Kevin Lynch said that maps must be good enough to get you home, so we assume these indigenous settlers lost either their maps or their homes elsewhere.  He also said that cities should have blank spaces where people can extend the map for themselves.  But Lynch wasn’t referring to a nihilistic silence that Modernity would attribute to such a place.  Rather, where many maps are written onto the ground by the actors that make noise in that particular time and that particular place.  To be sure, the Albany Bulb seems inert from the panoptic gaze of a satellite, but is absolutely teeming with variation and complexity on the ground.  Richard Sennett said that rough terrain is the landscape in which expression occurs.  We wonder, is this why so many artists have felt compelled to create, to conjure representation from the flotsam and jetsam of the Bulb?
 
Finally, we locate the one civic institution on the Bulb; a library with canvas walls that measures no more than six feet by four, sited at the convergence of many paths, although it is not clear which came first, the convergence or the library.  Either way, it is an appropriate setting, since as Jaques Derrida ruminated, thought is like a path.  Robert Harbison said that the pathy garden is an intellectual place that invites comprehension.  Barely squeezing in, we consult the books and deliberate: but is the Albany Bulb a garden?
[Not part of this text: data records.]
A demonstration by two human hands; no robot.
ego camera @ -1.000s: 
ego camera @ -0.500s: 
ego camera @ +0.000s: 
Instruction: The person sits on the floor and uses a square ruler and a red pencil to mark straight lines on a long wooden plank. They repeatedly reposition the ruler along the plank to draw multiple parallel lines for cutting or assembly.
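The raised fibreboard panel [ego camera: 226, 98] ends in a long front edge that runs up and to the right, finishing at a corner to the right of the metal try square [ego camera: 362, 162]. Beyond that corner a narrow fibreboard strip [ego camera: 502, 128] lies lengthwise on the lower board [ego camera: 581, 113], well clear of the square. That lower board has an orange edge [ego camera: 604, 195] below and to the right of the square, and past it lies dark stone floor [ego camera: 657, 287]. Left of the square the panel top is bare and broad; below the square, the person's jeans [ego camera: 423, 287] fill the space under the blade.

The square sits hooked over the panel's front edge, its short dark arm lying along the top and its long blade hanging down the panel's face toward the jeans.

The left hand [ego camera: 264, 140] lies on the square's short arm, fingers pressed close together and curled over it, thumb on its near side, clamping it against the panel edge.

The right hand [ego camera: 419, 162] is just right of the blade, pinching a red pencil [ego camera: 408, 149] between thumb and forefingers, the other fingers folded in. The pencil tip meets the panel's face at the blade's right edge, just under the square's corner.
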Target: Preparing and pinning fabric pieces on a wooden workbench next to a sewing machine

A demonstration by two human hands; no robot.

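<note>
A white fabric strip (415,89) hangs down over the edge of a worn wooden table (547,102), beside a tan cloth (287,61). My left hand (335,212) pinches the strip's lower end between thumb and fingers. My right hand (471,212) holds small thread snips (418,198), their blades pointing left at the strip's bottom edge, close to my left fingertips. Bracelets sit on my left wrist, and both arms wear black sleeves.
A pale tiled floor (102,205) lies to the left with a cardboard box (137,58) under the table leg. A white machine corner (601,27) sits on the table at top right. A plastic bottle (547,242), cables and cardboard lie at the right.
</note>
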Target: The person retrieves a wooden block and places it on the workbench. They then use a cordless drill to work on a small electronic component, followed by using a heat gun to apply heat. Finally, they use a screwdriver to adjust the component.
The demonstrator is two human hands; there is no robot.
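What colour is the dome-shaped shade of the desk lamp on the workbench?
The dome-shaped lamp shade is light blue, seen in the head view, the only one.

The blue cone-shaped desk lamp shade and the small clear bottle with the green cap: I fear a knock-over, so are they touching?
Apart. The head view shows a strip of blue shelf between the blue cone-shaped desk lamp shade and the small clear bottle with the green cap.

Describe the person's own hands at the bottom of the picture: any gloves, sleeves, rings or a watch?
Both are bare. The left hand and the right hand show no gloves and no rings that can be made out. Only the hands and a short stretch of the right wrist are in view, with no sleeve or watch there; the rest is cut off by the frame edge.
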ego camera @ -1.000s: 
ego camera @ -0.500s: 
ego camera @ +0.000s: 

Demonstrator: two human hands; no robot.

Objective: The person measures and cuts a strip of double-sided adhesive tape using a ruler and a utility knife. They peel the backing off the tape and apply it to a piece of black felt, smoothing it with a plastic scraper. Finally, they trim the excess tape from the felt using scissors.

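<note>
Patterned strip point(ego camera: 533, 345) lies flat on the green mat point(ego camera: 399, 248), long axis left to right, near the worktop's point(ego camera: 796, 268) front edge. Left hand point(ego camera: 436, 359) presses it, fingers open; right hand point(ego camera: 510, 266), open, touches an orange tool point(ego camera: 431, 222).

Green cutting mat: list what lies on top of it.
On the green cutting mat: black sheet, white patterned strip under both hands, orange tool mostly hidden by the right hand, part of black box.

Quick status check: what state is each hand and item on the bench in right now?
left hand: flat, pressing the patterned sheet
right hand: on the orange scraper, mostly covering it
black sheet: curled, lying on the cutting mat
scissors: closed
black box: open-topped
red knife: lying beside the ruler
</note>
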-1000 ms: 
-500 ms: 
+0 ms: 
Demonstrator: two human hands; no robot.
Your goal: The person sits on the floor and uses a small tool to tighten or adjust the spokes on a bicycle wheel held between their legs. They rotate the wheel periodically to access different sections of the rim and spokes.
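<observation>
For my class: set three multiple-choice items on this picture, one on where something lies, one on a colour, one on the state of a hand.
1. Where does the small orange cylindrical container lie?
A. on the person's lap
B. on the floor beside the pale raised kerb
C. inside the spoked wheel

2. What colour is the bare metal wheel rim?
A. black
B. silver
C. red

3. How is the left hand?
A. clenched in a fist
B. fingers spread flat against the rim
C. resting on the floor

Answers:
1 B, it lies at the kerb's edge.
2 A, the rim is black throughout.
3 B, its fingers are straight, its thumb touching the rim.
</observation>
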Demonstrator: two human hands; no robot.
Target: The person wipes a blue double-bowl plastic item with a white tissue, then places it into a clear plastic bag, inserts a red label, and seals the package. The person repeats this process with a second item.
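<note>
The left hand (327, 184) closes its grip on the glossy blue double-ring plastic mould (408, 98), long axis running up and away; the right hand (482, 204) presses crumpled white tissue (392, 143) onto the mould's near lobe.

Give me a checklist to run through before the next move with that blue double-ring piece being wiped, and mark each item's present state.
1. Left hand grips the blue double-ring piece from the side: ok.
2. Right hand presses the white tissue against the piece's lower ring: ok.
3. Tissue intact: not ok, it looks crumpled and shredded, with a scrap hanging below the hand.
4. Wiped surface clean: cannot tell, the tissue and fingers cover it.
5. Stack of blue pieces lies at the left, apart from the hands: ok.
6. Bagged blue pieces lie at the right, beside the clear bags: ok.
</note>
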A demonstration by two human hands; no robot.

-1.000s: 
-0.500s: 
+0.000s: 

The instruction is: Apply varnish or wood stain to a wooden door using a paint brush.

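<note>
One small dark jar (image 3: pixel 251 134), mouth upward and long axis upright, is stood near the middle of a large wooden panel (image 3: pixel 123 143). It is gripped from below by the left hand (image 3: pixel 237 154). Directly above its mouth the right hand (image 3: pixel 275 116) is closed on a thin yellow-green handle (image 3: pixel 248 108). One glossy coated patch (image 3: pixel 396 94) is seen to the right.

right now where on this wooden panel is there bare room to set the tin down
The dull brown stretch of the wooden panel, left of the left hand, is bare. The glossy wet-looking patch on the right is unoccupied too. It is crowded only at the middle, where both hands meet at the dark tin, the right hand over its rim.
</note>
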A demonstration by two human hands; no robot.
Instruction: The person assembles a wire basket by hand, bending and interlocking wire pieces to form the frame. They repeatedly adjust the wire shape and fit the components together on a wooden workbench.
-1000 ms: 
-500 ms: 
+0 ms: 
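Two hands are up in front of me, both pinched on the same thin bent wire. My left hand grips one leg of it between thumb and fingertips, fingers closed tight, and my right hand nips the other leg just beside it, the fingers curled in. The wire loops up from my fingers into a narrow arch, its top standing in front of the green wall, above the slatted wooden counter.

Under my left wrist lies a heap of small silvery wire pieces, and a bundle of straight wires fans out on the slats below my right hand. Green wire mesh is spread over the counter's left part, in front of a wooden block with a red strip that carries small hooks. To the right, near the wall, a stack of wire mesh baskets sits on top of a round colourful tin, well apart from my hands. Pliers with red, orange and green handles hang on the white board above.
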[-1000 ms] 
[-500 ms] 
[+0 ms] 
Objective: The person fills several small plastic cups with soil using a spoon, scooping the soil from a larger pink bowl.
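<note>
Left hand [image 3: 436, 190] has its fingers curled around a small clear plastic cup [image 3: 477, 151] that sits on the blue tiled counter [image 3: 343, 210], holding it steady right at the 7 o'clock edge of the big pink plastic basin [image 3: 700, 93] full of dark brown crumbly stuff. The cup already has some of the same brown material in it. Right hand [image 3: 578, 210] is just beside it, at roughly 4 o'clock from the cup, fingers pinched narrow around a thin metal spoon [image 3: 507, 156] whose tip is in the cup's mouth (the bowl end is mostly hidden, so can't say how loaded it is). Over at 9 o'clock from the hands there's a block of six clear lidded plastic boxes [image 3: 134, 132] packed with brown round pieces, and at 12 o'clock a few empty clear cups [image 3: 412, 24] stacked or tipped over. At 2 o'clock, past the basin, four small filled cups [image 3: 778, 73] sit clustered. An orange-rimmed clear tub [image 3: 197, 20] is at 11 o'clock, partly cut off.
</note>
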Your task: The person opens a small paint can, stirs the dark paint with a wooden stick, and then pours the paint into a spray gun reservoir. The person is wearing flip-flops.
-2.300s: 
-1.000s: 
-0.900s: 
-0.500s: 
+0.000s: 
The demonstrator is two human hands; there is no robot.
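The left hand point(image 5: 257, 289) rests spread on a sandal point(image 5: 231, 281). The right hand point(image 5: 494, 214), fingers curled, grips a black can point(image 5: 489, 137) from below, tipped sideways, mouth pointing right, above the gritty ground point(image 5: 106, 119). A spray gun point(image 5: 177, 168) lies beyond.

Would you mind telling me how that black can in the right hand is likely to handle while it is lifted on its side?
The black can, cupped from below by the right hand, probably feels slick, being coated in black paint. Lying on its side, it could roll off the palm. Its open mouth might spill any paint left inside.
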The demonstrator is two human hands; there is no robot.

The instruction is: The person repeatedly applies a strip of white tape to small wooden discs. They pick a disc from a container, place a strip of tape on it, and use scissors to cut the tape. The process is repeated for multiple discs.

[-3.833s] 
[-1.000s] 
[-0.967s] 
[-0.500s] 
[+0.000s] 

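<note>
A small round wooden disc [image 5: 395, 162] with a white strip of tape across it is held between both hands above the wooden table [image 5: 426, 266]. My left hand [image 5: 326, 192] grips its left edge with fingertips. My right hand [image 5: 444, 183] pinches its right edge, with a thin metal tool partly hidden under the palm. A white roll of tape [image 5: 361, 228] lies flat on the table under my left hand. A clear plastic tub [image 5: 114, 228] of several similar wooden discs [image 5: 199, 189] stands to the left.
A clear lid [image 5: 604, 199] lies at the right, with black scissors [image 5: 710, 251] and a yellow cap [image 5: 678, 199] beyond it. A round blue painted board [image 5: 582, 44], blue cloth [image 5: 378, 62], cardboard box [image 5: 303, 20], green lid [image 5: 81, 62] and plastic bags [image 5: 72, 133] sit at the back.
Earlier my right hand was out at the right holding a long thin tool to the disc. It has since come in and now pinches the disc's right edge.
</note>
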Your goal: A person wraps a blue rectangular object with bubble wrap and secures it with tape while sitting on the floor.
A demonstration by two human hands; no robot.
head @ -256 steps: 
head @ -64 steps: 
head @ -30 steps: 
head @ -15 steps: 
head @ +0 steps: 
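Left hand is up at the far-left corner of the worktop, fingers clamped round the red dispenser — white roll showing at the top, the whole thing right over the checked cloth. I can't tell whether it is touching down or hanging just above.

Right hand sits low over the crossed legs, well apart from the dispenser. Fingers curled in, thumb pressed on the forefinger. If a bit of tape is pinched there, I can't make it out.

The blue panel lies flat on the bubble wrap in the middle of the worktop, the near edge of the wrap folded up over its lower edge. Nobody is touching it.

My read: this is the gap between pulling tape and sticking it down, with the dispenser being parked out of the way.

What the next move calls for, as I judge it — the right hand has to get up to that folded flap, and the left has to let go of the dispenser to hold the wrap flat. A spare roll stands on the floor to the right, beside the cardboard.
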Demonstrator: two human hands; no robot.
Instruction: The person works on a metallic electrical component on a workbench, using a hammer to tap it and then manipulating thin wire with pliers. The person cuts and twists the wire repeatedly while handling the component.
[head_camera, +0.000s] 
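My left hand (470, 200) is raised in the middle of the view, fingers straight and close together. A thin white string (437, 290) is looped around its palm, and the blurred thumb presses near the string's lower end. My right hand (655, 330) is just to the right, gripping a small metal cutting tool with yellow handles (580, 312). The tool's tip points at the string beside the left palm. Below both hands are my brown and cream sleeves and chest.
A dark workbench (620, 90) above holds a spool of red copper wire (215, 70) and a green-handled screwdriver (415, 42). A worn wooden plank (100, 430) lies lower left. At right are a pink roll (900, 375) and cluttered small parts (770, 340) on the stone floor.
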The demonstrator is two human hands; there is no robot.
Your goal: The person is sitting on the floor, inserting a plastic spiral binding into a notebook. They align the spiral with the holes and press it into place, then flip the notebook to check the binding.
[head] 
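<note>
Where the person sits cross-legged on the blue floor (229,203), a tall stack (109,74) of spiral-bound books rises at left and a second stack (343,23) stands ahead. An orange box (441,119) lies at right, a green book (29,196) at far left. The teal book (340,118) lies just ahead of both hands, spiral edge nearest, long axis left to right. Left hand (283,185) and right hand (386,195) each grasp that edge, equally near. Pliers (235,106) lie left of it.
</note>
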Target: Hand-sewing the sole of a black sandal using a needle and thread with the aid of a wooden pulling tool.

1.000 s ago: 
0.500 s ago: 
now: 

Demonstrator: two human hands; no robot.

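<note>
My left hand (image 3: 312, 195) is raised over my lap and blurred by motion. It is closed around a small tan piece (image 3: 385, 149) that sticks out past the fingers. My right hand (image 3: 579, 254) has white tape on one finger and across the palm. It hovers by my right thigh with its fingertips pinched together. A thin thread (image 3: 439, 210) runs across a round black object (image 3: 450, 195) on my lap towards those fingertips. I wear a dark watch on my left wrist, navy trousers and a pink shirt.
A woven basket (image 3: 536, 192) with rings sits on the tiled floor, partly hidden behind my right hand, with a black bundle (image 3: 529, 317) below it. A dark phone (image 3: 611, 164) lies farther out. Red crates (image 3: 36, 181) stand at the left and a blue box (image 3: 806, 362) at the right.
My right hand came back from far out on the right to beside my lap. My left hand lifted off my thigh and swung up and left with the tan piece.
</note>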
Is it cultivated or wild? Who is the author?  Bernard St-Denis said that the root cause of this confusion is the implicit presupposition that garden be seen as intentionally designed and made--as artifice--for the pleasure of humans.  But the Bulb is the work of many, yet the design of none.  It is the assemblage of the waste of countless other gardens, and yet the new whole pays no heed to its constituent parts. 
 
Yes the Bulb is a garden, but not the paradisiacal kind (the dominant historical garden lineage).  Rather it is the other type, the type that just keeps spontaneously blooming in new locations.  The Albany Bulb is a garden of resistance.  Its future, ironically, is uncertain, for well-meaning efforts are underway to ‘preserve’ it.  Entropy will do the rest.